Laisse-moi remonter le long de ton tronc, accorde-moi la solidité de ton bois, la vitalité de ta sève, la chaleur de ta terre profonde et l’ombre fraiche de ton feuillage, avec les coccinelles, avec les écureuils, avec les perce-oreilles, avec les musaraignes, avec les fourmis, avec les perruches envahissantes, avec les mésanges qui résistent, avec le hibou que j’imagine en m’endormant, avec tout le petit peuple qui te peuple chaque jour, chaque nuit, chaque jour, chaque nuit.
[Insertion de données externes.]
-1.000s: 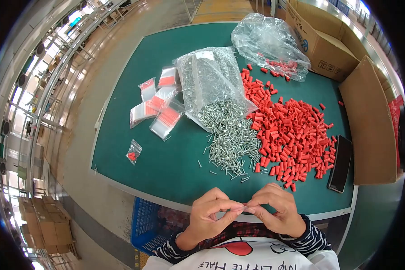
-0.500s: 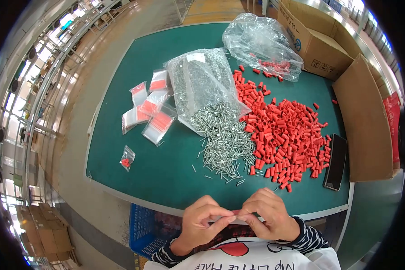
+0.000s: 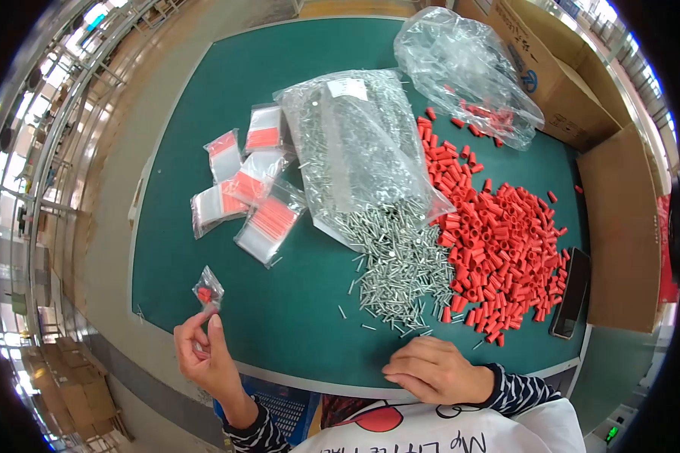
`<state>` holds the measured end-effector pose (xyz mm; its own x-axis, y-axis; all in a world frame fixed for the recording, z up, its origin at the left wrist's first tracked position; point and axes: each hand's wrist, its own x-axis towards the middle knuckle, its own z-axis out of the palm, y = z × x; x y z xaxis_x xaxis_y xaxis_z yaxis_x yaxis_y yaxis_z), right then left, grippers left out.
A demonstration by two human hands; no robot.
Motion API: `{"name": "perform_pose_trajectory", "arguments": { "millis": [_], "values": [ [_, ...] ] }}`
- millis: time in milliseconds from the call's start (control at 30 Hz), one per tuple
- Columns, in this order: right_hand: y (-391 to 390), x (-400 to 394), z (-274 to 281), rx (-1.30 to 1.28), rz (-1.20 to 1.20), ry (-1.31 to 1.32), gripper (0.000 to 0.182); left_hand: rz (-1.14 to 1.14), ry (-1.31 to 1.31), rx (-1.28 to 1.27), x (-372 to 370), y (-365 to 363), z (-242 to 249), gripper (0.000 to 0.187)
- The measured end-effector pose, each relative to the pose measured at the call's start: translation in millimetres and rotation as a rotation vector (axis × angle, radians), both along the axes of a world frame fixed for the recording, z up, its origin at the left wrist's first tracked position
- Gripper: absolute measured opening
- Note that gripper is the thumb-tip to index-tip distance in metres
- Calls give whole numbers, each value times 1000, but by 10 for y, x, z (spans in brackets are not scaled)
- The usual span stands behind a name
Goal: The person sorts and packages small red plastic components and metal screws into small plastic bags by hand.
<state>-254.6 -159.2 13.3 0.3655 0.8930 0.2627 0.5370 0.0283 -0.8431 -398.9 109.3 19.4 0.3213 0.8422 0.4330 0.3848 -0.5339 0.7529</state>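
Note:
My left hand (image 3: 208,351) is at the table's left front, thumb and forefinger pinched at the lower end of a small clear bag (image 3: 214,290) with red pieces (image 3: 204,294) inside. Near the front edge, my right hand (image 3: 437,370) rests palm down with fingers curled together; whatever may be under them is hidden. Beyond it lies a heap of silver screws (image 3: 404,279), partly spilling from a large clear bag (image 3: 347,143). A pile of red plastic caps (image 3: 502,257) touches the screws on the right.
Several packs of small red-and-white bags (image 3: 268,223) lie left of the large bag. A crumpled clear bag (image 3: 461,60) with red caps is at the back. Cardboard boxes (image 3: 623,226) and a dark phone (image 3: 572,293) are at the right. A blue basket (image 3: 287,408) sits below the table edge.
My hands, earlier pinched together at the front edge, have parted. My left hand has moved left to the small bag; my right fingers have curled down. The view has shifted slightly.

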Motion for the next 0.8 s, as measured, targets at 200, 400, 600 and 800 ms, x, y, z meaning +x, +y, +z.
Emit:
{"name": "perform_pose_trajectory", "arguments": {
  "millis": [200,400,600,800],
  "values": [
    [-294,190,-28,-75,19,-363,15,-426,381,227,475,-27,-17,23],
    [-575,358,-88,-222,-212,-763,20,-472,510,317,731,107,-261,14],
    [-776,625,-110,-293,-443,-874,21,-536,417,153,770,26,-351,6],
    [-628,1039,227,-85,-501,-749,20,-612,382,338,902,-593,-395,14]
  ]
}}
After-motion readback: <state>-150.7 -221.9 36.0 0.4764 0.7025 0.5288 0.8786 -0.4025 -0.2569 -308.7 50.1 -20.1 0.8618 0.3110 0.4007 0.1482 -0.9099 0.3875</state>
Je t’ai habité, puis je t’ai nié, puis je t’ai cherché. Je t’ai reconnu mais je te cherche encore. Je cherche l’arbre en moi, un arbre foisonnant comme le marronnier du jardin de Cointe sous le bureau de mon père, un arbre épuré comme les arbres de Rahier dans les dessins de ma mère, un arbre comme la graine que je vais planter avec mon petit-fils mercredi après-midi, un arbre qui me réconcilierait de l’intérieur, qui ferait le lien entre mes racines et ma canopée, un arbre bleu qui brillerait de mille autres couleurs, qui harmoniserait l’eau, le ciel et la terre, l’horizontal et le vertical, un arbre qui n’aurait plus peur de cacher la forêt, un arbre qui n’aurait plus peur que la forêt lui cache la lumière, un arbre qui serait sa propre lumière, un arbre qui oserait se déchausser de ses racines pour danser avec les lucioles et les farfadets, avant de retrouver sa place au matin, comme on se glisse dans les chaussons doux sous le lit. Un arbre couvert de cerises, où les lampions multicolores danseraient avec les amis jusqu’au fin de la nuit. Un arbre où la sieste nous prendrait Benoit et moi à l’heure où les enfants et les petits enfants continueront l’amour, et les enfants des petits enfants, et les voisins, et les voisins des voisins, et les voisins des voisins des voisins, jusqu’au lointain.
Et ta ramure portera avec moi le poids de ma mémoire. Et le hibou fera silence. Et l’écho fera le reste.
Je t’ai cherché, je te cherche encore. Je cherche l’arbre en moi. Ta géométrie solide, solidaire, en équilibre, libre."